%%

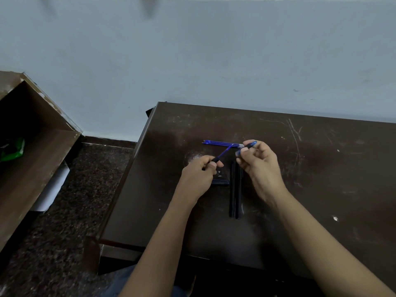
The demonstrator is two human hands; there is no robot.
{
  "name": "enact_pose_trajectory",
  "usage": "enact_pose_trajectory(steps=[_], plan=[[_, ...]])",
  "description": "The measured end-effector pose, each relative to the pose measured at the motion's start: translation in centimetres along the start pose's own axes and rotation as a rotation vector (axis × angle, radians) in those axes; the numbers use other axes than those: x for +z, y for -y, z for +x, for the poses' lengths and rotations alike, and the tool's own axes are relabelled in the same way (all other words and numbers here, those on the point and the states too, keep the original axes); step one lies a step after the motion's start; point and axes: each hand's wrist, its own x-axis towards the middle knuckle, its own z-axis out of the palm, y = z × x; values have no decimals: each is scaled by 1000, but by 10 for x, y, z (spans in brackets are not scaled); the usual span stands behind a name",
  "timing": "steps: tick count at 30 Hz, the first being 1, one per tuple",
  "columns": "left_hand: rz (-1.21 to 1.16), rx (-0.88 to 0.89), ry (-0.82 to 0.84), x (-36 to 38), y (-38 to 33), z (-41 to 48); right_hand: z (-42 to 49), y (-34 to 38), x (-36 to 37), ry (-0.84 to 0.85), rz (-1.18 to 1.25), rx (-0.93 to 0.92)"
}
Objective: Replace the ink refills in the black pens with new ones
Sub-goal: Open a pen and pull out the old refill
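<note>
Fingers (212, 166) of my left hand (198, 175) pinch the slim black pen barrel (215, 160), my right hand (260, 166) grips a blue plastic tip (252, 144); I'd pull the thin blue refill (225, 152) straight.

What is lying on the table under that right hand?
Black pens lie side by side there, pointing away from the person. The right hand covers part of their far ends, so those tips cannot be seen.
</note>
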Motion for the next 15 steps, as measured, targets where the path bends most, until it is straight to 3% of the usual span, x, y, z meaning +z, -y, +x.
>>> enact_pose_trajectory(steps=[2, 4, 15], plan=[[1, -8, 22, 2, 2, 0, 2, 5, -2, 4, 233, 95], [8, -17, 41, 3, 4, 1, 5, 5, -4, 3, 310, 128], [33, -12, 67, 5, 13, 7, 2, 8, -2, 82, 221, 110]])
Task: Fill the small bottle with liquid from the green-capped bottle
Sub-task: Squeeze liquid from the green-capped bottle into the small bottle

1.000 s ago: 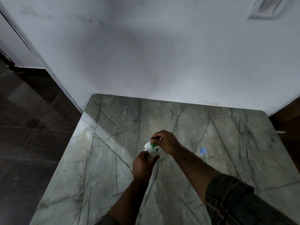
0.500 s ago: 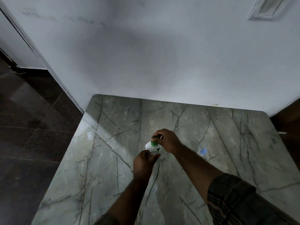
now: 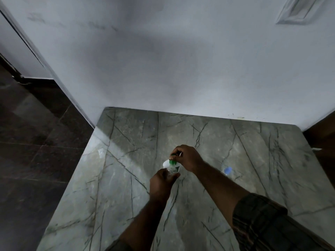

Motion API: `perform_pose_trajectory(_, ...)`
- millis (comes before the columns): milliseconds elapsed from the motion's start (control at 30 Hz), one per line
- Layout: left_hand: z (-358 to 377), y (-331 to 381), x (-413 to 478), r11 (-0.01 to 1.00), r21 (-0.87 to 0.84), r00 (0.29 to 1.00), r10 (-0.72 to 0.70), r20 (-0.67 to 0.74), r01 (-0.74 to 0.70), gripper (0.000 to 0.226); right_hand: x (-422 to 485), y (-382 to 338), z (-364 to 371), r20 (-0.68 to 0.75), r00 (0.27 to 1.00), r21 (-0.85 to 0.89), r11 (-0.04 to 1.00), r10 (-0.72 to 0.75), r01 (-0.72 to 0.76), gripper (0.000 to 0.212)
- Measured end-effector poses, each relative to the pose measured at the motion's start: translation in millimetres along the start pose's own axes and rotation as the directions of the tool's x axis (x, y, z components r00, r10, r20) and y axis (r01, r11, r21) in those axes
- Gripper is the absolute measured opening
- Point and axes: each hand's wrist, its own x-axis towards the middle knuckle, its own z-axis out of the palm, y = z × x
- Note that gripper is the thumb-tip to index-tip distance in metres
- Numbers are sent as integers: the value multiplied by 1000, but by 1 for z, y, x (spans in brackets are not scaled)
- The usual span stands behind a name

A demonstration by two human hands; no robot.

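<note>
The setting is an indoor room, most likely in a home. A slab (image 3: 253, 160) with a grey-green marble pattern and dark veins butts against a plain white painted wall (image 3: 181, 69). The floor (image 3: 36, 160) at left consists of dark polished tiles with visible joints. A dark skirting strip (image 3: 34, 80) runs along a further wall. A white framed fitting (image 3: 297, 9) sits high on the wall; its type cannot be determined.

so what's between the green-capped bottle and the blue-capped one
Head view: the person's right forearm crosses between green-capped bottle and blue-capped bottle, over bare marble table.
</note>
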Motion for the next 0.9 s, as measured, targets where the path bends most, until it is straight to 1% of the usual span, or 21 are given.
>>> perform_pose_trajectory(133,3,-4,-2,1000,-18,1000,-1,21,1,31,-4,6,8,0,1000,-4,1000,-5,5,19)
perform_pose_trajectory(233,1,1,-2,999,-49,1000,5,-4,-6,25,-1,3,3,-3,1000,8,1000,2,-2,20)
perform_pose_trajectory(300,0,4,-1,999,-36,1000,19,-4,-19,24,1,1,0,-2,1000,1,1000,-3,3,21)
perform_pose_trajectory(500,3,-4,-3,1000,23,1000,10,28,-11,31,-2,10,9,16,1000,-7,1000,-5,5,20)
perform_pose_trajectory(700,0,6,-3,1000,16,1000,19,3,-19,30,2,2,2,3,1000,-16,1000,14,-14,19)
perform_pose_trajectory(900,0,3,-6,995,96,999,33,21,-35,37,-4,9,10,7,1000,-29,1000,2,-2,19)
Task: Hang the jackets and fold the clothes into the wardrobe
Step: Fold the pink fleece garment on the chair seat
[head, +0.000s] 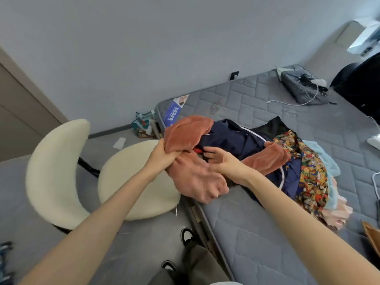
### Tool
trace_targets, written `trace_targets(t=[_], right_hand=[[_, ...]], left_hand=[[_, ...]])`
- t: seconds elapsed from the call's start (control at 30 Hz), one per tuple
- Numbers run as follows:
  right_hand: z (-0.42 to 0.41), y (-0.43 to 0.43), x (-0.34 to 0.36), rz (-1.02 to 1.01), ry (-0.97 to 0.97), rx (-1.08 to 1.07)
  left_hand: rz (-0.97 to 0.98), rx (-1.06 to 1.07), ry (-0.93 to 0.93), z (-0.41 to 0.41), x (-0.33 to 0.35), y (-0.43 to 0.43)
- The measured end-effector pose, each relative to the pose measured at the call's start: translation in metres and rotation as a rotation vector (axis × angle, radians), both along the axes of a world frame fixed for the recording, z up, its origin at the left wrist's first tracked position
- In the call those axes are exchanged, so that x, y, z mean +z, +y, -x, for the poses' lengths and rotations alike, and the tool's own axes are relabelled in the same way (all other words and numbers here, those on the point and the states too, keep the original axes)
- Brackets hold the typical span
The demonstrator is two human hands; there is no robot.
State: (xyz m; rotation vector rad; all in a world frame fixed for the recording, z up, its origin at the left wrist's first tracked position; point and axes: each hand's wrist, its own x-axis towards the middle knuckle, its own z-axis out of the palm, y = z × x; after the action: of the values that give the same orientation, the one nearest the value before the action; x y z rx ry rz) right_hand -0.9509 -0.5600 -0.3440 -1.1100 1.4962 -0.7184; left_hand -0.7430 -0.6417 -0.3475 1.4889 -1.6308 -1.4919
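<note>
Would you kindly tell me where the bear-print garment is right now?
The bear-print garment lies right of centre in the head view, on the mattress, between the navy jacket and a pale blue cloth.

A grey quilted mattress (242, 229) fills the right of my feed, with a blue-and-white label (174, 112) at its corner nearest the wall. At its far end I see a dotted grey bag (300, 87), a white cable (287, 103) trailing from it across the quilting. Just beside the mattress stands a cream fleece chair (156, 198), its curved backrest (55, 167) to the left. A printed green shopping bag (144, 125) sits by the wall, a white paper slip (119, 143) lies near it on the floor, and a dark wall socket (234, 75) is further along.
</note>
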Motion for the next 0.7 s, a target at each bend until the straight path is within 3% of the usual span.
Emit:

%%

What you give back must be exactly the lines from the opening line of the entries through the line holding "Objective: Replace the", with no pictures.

The demonstrator is two human hands; there is no robot.
{
  "name": "enact_pose_trajectory",
  "usage": "enact_pose_trajectory(steps=[_], plan=[[_, ...]])",
  "description": "The measured end-effector pose, each relative to the pose measured at the motion's start: translation in centimetres along the start pose's own axes and rotation as a rotation vector (axis × angle, radians) in those axes; the numbers use other axes than those: x for +z, y for -y, z for +x, for the poses' lengths and rotations alike, and the tool's own axes are relabelled in the same way (all other words and numbers here, those on the point and the states too, keep the original axes); step one lies a step after the motion's start; point and axes: each hand's wrist, its own x-axis towards the middle knuckle, its own z-axis out of the palm, y = z × x; values have no decimals: each is scaled by 1000, but by 10 for x, y, z (spans in brackets are not scaled); the usual span stands behind a name",
  "timing": "steps: tick count at 30 Hz, the first being 1, one per tuple",
  "columns": "left_hand: rz (-1.21 to 1.16), rx (-0.88 to 0.89), ry (-0.82 to 0.84), x (-36 to 38), y (-38 to 33), z (-41 to 48); right_hand: z (-42 to 49), y (-34 to 38), x (-36 to 37), ry (-0.84 to 0.85), rz (-1.18 to 1.25), rx (-0.93 to 0.92)"
}
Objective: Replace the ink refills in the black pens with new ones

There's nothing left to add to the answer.